Esta conexión entre individualismo y racismo la ha explicado mejor que nadie Louis Dumont en sus muy recomendables Ensayos sobre el individualismo (Alianza, 1987). Démosle la palabra al antropólogo francés: «Es la lucha de todos contra todos - y por lo tanto el individualismo - la que está en el origen de la raza, y no a la inversa (…) Una representación muy difundida del sentido común individualista moderno, la ‘lucha de todos contra todos’, obligó a Hitler a considerar la raza como el único fundamento válido de la comunidad global y, en general, como la única causa de la historia. El racismo resulta aquí de la disgregación de la representación holista por el individualismo» (pp. 182-83).
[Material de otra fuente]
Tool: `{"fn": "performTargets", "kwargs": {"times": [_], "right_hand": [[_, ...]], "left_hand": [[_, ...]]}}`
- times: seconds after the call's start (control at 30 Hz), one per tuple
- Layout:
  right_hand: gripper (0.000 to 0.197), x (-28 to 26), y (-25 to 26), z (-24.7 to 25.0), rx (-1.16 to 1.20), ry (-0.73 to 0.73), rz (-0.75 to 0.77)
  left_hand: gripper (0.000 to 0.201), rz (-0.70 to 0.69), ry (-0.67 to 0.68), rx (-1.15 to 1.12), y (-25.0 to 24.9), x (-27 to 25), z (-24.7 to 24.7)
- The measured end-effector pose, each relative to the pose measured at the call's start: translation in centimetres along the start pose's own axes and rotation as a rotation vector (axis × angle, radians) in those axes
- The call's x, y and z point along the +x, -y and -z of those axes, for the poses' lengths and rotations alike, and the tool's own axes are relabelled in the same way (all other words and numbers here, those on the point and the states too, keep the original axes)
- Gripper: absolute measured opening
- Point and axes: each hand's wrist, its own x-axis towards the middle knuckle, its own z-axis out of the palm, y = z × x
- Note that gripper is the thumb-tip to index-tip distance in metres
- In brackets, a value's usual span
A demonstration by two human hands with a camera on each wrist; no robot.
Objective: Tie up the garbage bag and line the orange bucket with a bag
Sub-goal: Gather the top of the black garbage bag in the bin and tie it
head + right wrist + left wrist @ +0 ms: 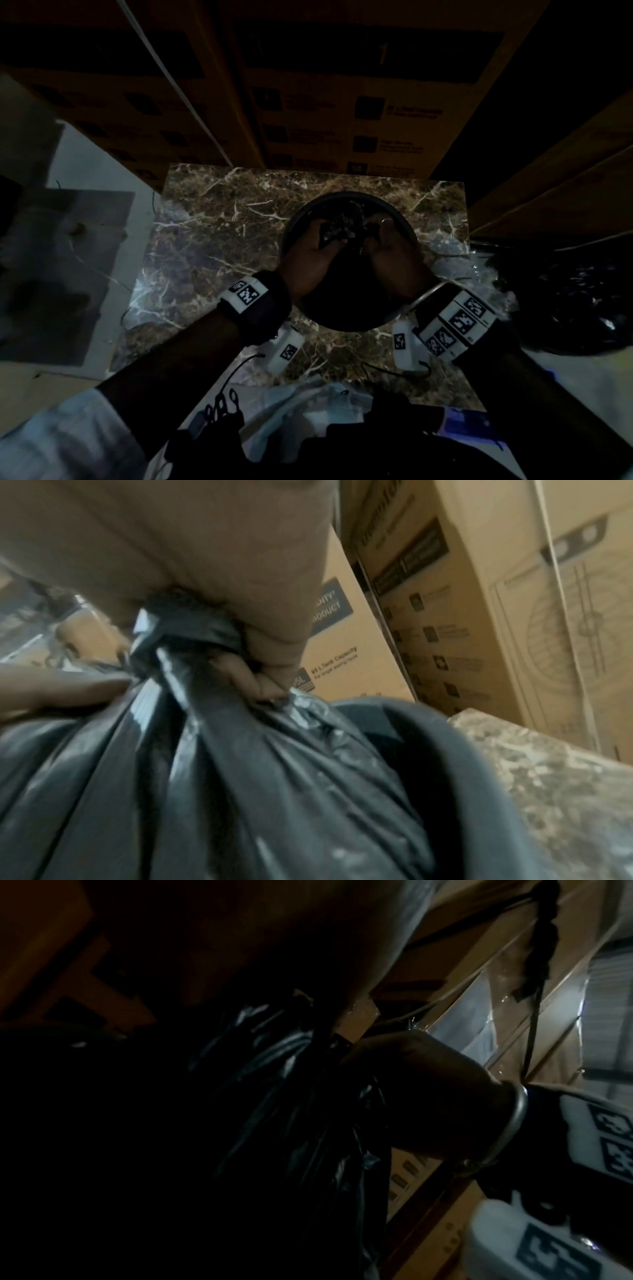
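Observation:
A round bucket [409, 226], dark grey in this dim light, stands on a brown marble table [212, 240]. A black garbage bag [337, 231] fills it, its top gathered into a twisted neck. My left hand [310, 255] grips the neck from the left. My right hand [390, 253] grips it from the right. In the right wrist view my fingers [246, 674] curl round the bunched neck of the bag [240, 791], with the left hand [51, 691] touching it beside them. The bucket rim [472, 750] shows behind. In the left wrist view the bag [274, 1083] is dark beside my right hand [428, 1096].
Tall cardboard boxes [342, 102] stand right behind the table and along the right side. Another shiny black bag [582, 301] lies past the table's right edge. Grey floor and flat cardboard [68, 257] lie to the left.

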Motion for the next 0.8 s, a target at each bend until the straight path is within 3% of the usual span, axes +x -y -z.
{"fn": "performTargets", "kwargs": {"times": [0.07, 0.13, 0.23, 0.33, 0.4, 0.43, 0.5, 0.53, 0.6, 0.67, 0.73, 0.8], "right_hand": [[0.033, 0.1, 0.3, 0.1, 0.077, -0.11, 0.067], [0.023, 0.1, -0.1, 0.3, 0.124, -0.225, 0.138], [0.021, 0.2, -0.5, 0.6, 0.237, -0.286, 0.117], [0.028, 0.4, -0.4, 0.8, 0.292, -0.19, 0.109], [0.044, 0.4, -0.5, 0.8, 0.282, -0.027, 0.112], [0.052, 0.3, -0.7, 0.7, 0.26, 0.049, 0.145], [0.06, 0.1, -1.4, 0.3, 0.129, 0.105, 0.26], [0.056, 0.2, -1.8, 0.1, 0.049, 0.092, 0.304], [0.045, 0.5, -2.3, -0.2, -0.058, 0.068, 0.314], [0.04, 1.0, -2.5, -0.4, -0.116, 0.062, 0.278], [0.039, 1.6, -2.4, -0.3, -0.146, 0.026, 0.229], [0.034, 2.2, -2.0, -0.3, -0.109, -0.01, 0.188]], "left_hand": [[0.03, 0.032, -0.028, -0.007, -0.3, 0.7, -0.5], [0.019, -0.038, -0.055, 0.043, -0.6, 1.1, -0.3], [0.023, -0.125, -0.055, 0.118, -1.1, 1.1, 0.0], [0.036, -0.092, -0.052, 0.059, -1.1, 1.1, -0.2], [0.045, 0.047, -0.106, -0.085, -1.2, 1.2, -0.1], [0.044, 0.123, -0.118, -0.154, -1.3, 1.3, 0.0], [0.022, 0.226, -0.098, -0.309, -1.6, 1.6, 0.3], [0.008, 0.273, -0.062, -0.387, -1.8, 1.8, 0.4], [0.013, 0.303, 0.021, -0.379, -2.0, 1.8, 0.8], [0.014, 0.156, 0.043, -0.136, -1.8, 1.6, 1.2], [0.045, -0.096, 0.097, 0.218, -1.1, 1.1, 1.6], [0.073, -0.262, 0.167, 0.395, -0.4, 0.7, 1.7]]}}
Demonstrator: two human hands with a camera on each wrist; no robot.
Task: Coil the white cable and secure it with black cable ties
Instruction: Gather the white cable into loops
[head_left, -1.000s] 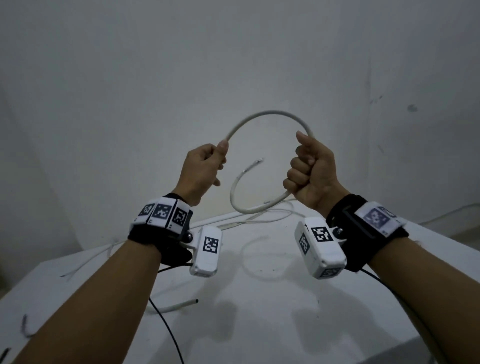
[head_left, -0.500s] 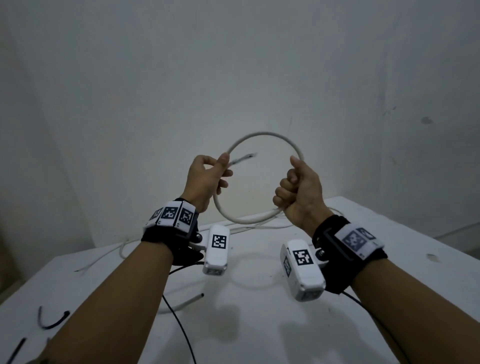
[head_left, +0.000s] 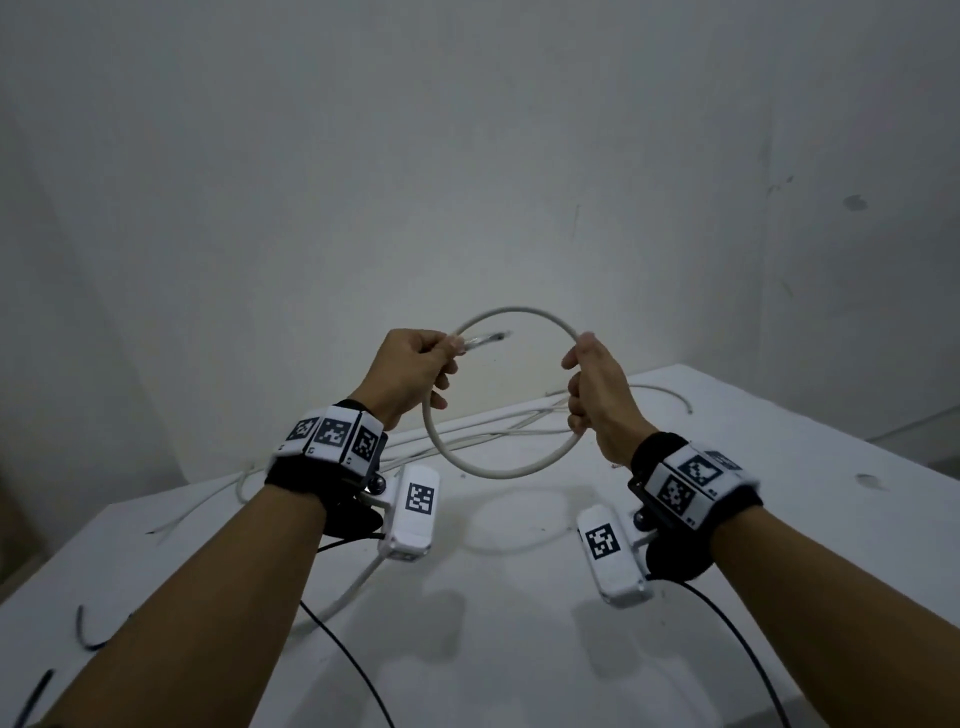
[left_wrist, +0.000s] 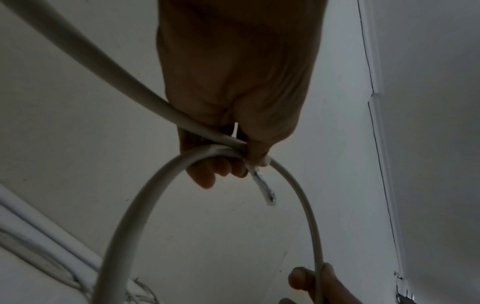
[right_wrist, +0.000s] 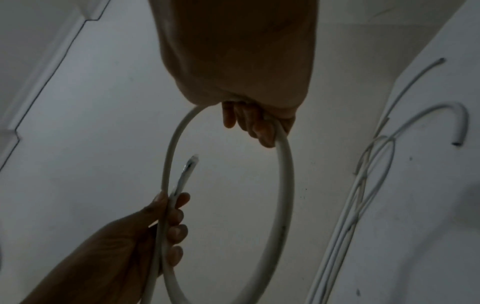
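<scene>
White cable (head_left: 498, 470) loop crosses under left hand (head_left: 410, 371) thumb, gripped; right hand (head_left: 597, 395) fingers curl round far side; pinch crossing firm, feed next turn evenly.

Both forearms reach forward and upward, bare to the wrists, each wrist wrapped in a black band carrying white marker tiles and a white camera module slung beneath. The left hand (head_left: 410, 366) is raised with its back toward the head camera, fingers curled and thumb pressed down, pinching two crossing strands of the white cable (head_left: 511, 470) against the forefinger; the lower fingers curl loosely under. The right hand (head_left: 597, 397) stands opposite at about the same height, thumb side up, its fingers (right_wrist: 262, 127) curled round the far side of the loop. The two hands are apart, the loop spanning between them.
</scene>
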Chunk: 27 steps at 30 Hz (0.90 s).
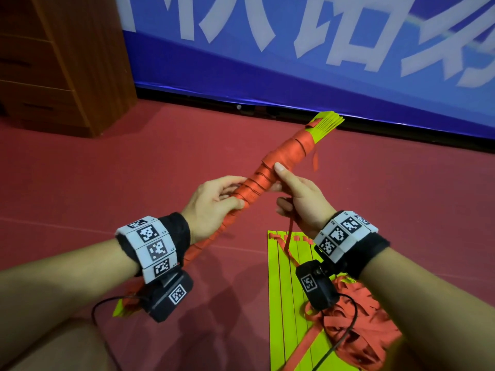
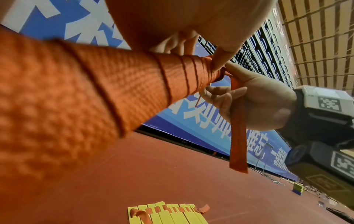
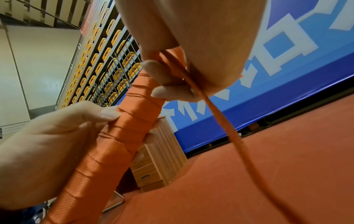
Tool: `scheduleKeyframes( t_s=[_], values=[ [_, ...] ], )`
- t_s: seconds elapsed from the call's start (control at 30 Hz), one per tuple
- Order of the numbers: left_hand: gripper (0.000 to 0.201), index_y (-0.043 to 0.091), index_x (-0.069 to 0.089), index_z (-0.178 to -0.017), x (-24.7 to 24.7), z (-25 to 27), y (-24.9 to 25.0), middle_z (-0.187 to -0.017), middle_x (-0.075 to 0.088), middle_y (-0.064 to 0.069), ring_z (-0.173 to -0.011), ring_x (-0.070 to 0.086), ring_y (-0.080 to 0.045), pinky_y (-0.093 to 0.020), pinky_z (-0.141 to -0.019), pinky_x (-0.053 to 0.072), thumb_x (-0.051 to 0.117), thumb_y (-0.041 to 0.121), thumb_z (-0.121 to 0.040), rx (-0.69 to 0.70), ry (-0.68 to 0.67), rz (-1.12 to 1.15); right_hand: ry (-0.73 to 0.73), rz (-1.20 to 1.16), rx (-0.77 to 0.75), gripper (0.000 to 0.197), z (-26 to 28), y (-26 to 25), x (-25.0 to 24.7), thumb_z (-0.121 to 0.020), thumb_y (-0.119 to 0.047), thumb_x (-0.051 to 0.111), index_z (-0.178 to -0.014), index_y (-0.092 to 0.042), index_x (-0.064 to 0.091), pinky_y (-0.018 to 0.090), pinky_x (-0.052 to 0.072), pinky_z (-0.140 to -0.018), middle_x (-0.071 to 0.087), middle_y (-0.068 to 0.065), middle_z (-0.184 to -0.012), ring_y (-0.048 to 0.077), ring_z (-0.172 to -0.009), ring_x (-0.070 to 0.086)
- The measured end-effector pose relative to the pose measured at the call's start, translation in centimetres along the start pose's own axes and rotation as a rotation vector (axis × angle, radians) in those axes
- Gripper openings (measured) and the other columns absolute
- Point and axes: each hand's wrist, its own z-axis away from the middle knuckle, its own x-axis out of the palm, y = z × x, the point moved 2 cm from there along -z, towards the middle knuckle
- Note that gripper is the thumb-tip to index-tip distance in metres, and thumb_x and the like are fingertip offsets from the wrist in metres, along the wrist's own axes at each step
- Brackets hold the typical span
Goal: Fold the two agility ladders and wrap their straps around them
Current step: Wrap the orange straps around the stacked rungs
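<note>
One folded agility ladder [image 1: 270,170] is a long bundle of yellow rungs wound in orange strap, held slanting above the floor. My left hand [image 1: 214,202] grips its middle, fingers curled round the wrapping [image 3: 124,121]. My right hand [image 1: 292,188] holds the bundle just above, thumb on top, and pinches the loose strap end [image 2: 237,133], which hangs down from it [image 3: 229,128]. The second ladder [image 1: 292,290] lies on the floor below my right wrist, yellow rungs stacked flat [image 2: 166,215], with its orange strap in a loose heap [image 1: 359,325].
Red sports floor [image 1: 174,156] all round. A blue banner wall [image 1: 294,62] runs along the far side. A wooden drawer cabinet [image 1: 53,62] stands at the far left. Rows of yellow seats [image 3: 99,63] rise behind a railing. My bare knee [image 1: 53,344] shows at the bottom left.
</note>
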Motion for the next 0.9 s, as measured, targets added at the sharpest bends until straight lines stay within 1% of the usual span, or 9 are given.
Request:
scheduleKeyframes(
  t_s=[0.07,0.2,0.3,0.37,0.47,0.6,0.67,0.73,0.9],
  values=[
    [0.048,0.019,0.068,-0.120,0.1,0.0,-0.2,-0.105,0.076,-0.002,-0.094,0.069,-0.008,-0.021,-0.088,0.051,0.062,0.017,-0.073,-0.029,-0.034,0.070,-0.022,0.011,0.025,0.034,0.2,0.0,-0.2,-0.097,-0.049,0.059,-0.080,-0.020,0.062,0.024,0.040,-0.054,0.062,-0.013,-0.068,0.010,-0.047,0.030],
    [0.046,0.019,0.067,-0.121,0.5,-0.1,-0.2,-0.104,0.076,-0.002,-0.097,0.070,-0.021,-0.034,-0.093,0.050,0.060,0.022,-0.075,-0.039,-0.093,0.019,0.012,0.049,-0.001,0.041,0.3,-0.1,-0.3,-0.098,-0.049,0.057,-0.074,-0.016,0.060,0.022,0.039,-0.053,0.066,-0.008,-0.067,0.011,-0.047,0.027],
    [0.054,0.027,0.062,-0.130,0.7,0.1,0.6,-0.110,0.071,0.008,-0.096,0.069,-0.013,-0.030,-0.090,0.052,0.067,0.041,-0.078,-0.024,-0.073,-0.224,0.068,0.043,-0.017,0.046,0.1,-0.1,-0.2,-0.097,-0.050,0.059,-0.078,-0.008,0.062,0.026,0.036,-0.054,0.057,-0.006,-0.053,0.012,-0.046,0.028],
    [0.073,0.031,0.051,-0.140,0.9,0.2,1.0,-0.117,0.061,0.012,-0.096,0.065,-0.011,-0.032,-0.089,0.052,0.080,0.050,-0.076,0.033,-0.026,-0.462,0.145,0.061,-0.019,0.049,-0.2,0.0,-0.4,-0.093,-0.055,0.064,-0.063,-0.015,0.061,0.027,0.038,-0.056,0.060,0.004,-0.060,0.007,-0.042,0.037],
    [0.084,0.040,0.037,-0.138,1.1,0.4,1.5,-0.113,0.050,0.015,-0.090,0.061,-0.013,-0.037,-0.079,0.054,0.086,0.047,-0.070,0.130,0.072,-0.677,0.209,0.036,-0.030,0.049,-0.2,-0.2,-0.4,-0.093,-0.052,0.065,-0.056,-0.021,0.058,0.027,0.037,-0.055,0.068,0.011,-0.072,0.000,-0.039,0.046],
    [0.062,0.043,0.039,-0.126,1.1,0.6,1.9,-0.109,0.052,0.013,-0.088,0.064,-0.023,-0.040,-0.071,0.054,0.078,0.032,-0.079,0.251,0.139,-0.824,0.209,0.034,0.000,0.045,-0.5,-0.1,-0.3,-0.090,-0.057,0.067,-0.073,-0.015,0.067,0.025,0.036,-0.052,0.075,0.008,-0.073,0.001,-0.038,0.045],
    [0.056,0.041,0.042,-0.123,0.9,0.7,1.9,-0.107,0.056,0.013,-0.089,0.064,-0.025,-0.040,-0.071,0.053,0.075,0.028,-0.080,0.271,0.155,-0.823,0.196,0.059,0.015,0.058,-0.6,0.0,-0.1,-0.087,-0.062,0.067,-0.098,-0.006,0.071,0.023,0.037,-0.049,0.077,0.009,-0.080,0.001,-0.038,0.046],
    [0.057,0.040,0.045,-0.124,0.5,0.6,1.5,-0.108,0.060,0.013,-0.094,0.065,-0.023,-0.042,-0.076,0.054,0.077,0.025,-0.079,0.257,0.165,-0.764,0.189,0.079,-0.012,0.062,-0.6,0.0,0.0,-0.088,-0.060,0.067,-0.109,-0.002,0.066,0.021,0.039,-0.048,0.077,0.008,-0.082,0.000,-0.041,0.051],
    [0.059,0.038,0.057,-0.127,-0.6,0.2,0.6,-0.115,0.068,0.015,-0.107,0.065,-0.010,-0.037,-0.094,0.053,0.082,0.018,-0.078,0.206,0.181,-0.496,0.154,0.242,-0.146,0.042,-0.4,0.0,-0.4,-0.096,-0.054,0.059,-0.093,-0.012,0.057,0.020,0.045,-0.050,0.078,0.004,-0.083,-0.003,-0.045,0.051]
  ],
)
En definitiva, Dumont argumenta que los orígenes del racismo europeo hay que buscarlos en la crisis de la representación holista y jerárquica de los tres estamentos del Antiguo Régimen, con su organización corporativa de la sociedad por encima de las características étnicas de cada individuo (p. 186). En consecuencia, a nuestro juicio cabe concluir que una premisa básica para que comenzara la discriminación racial y el racismo fue el fin de las anteriores discriminaciones/privilegios: las del estamento y las de la casta.